= Exercise instructions =
Pull each line holding the word "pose" from the data.

________________

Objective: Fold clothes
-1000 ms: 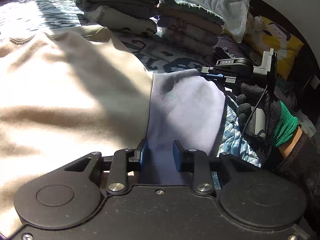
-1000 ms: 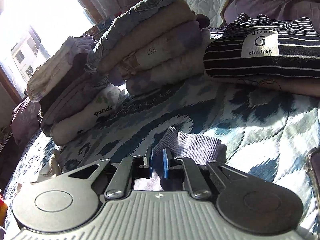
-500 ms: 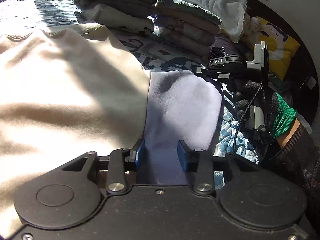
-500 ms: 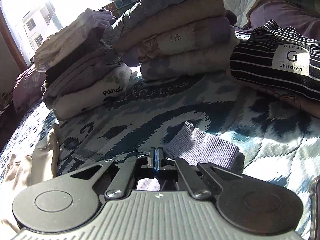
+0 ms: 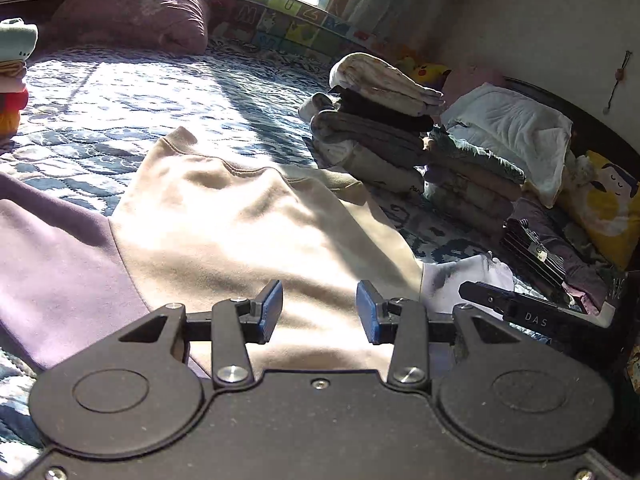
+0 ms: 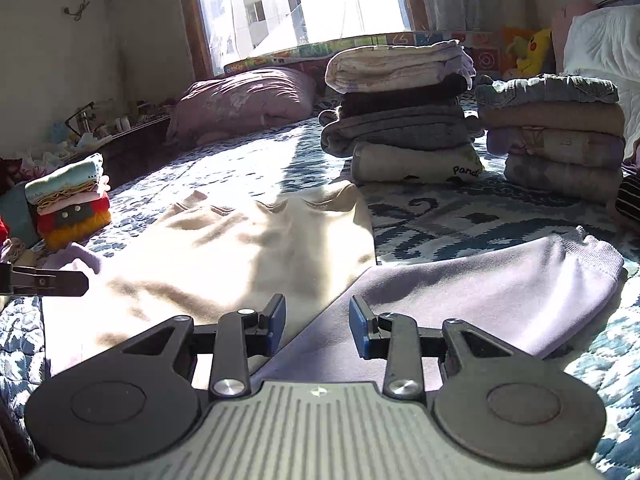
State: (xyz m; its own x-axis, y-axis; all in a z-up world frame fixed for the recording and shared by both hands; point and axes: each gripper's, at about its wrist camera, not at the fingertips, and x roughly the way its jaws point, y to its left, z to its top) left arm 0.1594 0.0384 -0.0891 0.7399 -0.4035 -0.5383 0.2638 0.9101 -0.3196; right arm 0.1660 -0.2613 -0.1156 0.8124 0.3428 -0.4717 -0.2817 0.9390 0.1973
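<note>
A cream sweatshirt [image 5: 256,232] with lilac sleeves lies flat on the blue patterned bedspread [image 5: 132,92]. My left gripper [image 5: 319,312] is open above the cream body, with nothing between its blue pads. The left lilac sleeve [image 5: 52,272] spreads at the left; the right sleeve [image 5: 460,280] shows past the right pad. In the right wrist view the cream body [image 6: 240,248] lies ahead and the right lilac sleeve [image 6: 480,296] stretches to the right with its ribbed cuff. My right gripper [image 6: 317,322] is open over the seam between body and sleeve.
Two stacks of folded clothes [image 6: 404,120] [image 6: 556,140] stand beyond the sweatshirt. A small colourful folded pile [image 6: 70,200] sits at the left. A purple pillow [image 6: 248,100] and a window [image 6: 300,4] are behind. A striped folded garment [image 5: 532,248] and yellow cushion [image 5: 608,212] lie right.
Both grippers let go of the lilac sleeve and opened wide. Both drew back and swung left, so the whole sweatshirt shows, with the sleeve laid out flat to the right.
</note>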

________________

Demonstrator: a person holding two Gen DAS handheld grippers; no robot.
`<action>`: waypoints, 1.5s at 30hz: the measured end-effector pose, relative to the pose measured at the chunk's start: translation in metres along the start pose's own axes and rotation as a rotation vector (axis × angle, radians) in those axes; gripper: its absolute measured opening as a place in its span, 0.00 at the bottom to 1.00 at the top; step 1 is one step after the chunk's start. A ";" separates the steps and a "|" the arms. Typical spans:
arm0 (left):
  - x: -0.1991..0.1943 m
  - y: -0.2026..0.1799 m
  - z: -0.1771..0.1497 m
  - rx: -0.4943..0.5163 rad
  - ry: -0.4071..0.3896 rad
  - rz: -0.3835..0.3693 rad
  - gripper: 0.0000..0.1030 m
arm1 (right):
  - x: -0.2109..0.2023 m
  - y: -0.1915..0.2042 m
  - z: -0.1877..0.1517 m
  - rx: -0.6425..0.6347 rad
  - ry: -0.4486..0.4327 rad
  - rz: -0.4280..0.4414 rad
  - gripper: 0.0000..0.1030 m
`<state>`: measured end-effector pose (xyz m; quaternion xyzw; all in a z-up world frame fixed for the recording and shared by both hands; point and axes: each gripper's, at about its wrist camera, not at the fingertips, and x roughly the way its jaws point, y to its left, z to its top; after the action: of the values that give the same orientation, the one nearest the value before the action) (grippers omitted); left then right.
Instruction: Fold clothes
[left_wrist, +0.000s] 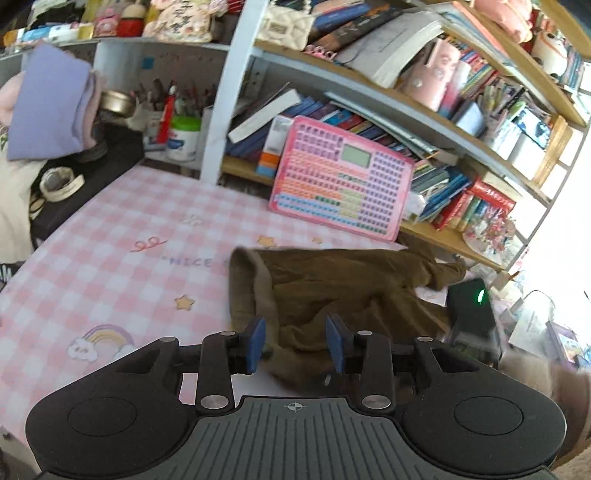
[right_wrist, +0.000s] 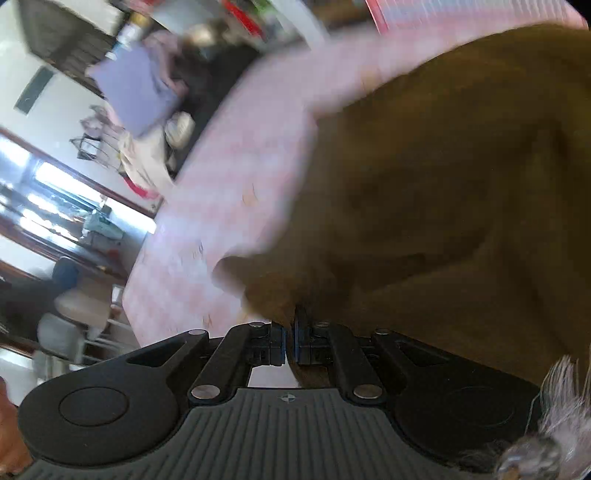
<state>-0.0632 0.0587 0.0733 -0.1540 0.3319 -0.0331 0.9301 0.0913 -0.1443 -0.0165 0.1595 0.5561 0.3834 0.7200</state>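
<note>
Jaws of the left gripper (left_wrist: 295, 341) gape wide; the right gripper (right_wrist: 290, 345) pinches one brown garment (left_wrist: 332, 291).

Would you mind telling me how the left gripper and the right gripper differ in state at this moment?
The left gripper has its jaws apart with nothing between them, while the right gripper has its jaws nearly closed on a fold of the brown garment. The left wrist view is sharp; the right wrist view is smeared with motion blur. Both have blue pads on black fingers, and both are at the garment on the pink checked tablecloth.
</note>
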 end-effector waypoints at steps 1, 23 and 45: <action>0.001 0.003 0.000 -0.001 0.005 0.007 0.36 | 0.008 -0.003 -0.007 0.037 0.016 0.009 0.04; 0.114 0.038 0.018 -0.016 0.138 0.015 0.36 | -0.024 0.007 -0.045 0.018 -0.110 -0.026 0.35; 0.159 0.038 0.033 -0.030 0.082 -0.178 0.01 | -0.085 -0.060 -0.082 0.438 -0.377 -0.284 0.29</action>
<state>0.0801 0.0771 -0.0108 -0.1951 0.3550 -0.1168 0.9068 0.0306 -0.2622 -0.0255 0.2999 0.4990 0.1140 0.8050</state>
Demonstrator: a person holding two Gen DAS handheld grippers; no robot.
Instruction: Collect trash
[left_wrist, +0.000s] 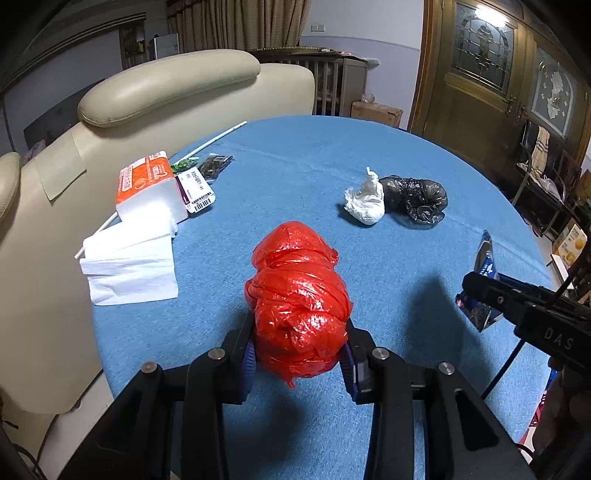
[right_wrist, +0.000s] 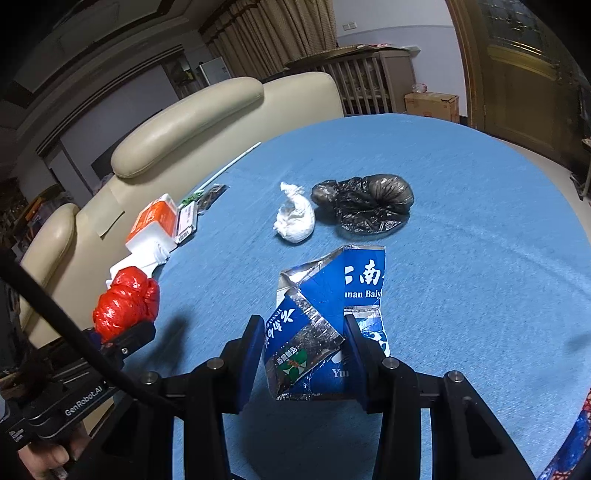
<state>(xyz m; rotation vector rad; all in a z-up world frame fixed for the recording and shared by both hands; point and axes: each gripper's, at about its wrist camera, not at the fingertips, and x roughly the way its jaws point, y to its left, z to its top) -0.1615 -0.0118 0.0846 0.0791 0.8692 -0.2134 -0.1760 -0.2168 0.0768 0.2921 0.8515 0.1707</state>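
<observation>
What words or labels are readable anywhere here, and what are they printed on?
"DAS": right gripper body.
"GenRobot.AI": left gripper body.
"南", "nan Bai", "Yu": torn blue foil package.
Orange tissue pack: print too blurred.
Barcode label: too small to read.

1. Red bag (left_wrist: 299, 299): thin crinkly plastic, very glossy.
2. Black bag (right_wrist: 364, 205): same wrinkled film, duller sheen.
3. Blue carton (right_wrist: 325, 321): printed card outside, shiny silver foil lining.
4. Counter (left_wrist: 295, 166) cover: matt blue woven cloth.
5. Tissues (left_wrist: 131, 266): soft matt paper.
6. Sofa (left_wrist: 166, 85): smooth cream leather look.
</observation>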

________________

= Answer section =
`<action>`: waypoints, 1.5s at 30hz: the measured end-effector pose, relative to the pose measured at the chunk's start: translation in metres along the start pose's own axes and rotation as a rotation vector (axis × angle, radians) in those axes; gripper: its absolute measured opening as a place in its span, 0.00 at the bottom to 1.00 at the top; step 1 is one step after the chunk's start. A ";" separates the steps and a "|" the arms. Typical spans:
`<state>`: measured end-effector pose (xyz m; quaternion xyzw; all in a z-up world frame fixed for the recording and shared by both hands; point and axes: each gripper's, at about its wrist camera, not at the fingertips, and x roughly the way its jaws point, y to its left, z to its top; after the action: of the values that give the same orientation, the one nearest the value before the action) (grippers omitted); left then right.

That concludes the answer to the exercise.